* [TASK DESCRIPTION]:
Pictures stay out; everything else in the listing below is to be restated word for word.

DATA EXTRACT START

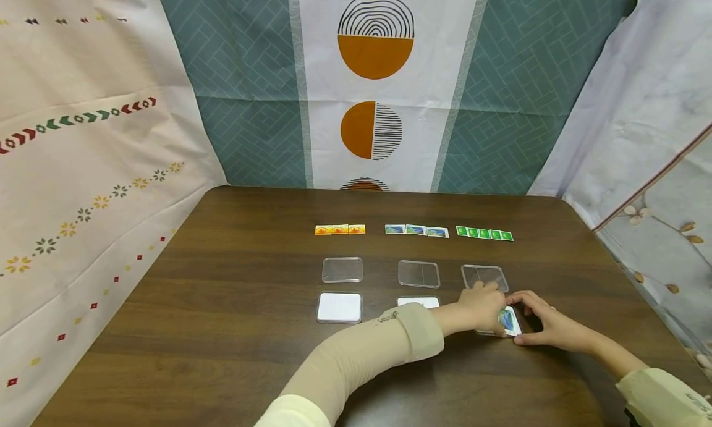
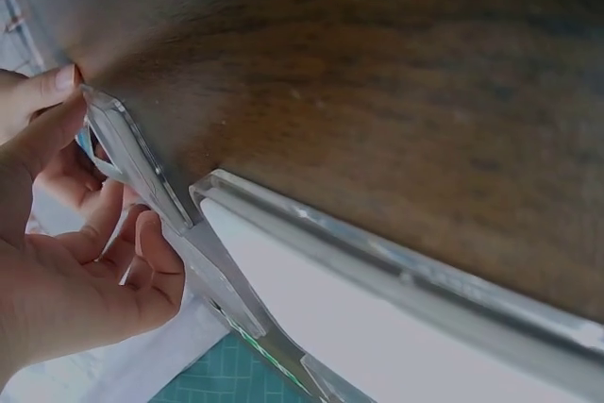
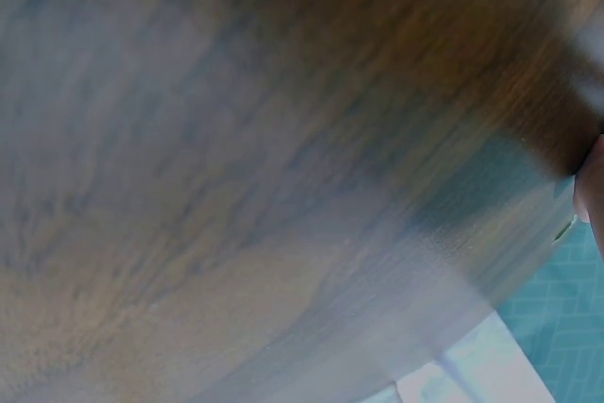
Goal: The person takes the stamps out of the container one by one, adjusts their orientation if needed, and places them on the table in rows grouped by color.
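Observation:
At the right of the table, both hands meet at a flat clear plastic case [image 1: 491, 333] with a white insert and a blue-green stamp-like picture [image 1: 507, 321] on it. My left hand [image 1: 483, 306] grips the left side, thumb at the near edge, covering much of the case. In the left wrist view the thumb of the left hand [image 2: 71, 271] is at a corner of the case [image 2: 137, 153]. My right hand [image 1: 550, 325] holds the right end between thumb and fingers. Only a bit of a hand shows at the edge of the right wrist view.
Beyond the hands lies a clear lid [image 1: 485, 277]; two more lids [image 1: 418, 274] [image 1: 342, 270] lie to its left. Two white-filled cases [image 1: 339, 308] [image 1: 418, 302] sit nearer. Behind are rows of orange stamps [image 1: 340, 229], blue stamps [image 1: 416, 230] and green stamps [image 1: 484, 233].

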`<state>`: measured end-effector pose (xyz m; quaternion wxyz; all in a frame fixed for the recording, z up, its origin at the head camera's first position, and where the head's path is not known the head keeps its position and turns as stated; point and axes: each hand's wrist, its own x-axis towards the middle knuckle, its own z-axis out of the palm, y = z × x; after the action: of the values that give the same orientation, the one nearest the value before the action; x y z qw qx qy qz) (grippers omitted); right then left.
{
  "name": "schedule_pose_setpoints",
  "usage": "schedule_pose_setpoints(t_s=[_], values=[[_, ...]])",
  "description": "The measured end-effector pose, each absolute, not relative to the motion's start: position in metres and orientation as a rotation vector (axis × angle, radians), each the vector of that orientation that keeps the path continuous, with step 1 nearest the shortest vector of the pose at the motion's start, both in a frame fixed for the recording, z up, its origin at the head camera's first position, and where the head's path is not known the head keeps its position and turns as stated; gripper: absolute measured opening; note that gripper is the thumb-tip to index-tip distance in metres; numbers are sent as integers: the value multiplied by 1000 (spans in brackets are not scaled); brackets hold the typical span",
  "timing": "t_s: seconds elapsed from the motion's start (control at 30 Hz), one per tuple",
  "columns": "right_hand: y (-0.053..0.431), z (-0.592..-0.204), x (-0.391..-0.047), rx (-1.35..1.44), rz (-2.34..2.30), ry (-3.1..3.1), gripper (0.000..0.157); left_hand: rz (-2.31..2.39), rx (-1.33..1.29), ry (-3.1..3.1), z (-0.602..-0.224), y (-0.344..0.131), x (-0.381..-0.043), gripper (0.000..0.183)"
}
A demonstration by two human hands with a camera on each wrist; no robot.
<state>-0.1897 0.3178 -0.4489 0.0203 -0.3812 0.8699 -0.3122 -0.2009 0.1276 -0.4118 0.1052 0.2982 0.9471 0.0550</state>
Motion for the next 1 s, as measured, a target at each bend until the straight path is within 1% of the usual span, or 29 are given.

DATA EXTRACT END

* [YOUR RESPONSE]:
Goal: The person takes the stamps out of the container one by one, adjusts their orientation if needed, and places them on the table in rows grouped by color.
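Observation:
At the right of the table, both hands meet at a flat clear plastic case [image 1: 491, 333] with a white insert and a blue-green stamp-like picture [image 1: 507, 321] on it. My left hand [image 1: 483, 306] grips the left side, thumb at the near edge, covering much of the case. In the left wrist view the thumb of the left hand [image 2: 71, 271] is at a corner of the case [image 2: 137, 153]. My right hand [image 1: 550, 325] holds the right end between thumb and fingers. Only a bit of a hand shows at the edge of the right wrist view.
Beyond the hands lies a clear lid [image 1: 485, 277]; two more lids [image 1: 418, 274] [image 1: 342, 270] lie to its left. Two white-filled cases [image 1: 339, 308] [image 1: 418, 302] sit nearer. Behind are rows of orange stamps [image 1: 340, 229], blue stamps [image 1: 416, 230] and green stamps [image 1: 484, 233].
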
`<state>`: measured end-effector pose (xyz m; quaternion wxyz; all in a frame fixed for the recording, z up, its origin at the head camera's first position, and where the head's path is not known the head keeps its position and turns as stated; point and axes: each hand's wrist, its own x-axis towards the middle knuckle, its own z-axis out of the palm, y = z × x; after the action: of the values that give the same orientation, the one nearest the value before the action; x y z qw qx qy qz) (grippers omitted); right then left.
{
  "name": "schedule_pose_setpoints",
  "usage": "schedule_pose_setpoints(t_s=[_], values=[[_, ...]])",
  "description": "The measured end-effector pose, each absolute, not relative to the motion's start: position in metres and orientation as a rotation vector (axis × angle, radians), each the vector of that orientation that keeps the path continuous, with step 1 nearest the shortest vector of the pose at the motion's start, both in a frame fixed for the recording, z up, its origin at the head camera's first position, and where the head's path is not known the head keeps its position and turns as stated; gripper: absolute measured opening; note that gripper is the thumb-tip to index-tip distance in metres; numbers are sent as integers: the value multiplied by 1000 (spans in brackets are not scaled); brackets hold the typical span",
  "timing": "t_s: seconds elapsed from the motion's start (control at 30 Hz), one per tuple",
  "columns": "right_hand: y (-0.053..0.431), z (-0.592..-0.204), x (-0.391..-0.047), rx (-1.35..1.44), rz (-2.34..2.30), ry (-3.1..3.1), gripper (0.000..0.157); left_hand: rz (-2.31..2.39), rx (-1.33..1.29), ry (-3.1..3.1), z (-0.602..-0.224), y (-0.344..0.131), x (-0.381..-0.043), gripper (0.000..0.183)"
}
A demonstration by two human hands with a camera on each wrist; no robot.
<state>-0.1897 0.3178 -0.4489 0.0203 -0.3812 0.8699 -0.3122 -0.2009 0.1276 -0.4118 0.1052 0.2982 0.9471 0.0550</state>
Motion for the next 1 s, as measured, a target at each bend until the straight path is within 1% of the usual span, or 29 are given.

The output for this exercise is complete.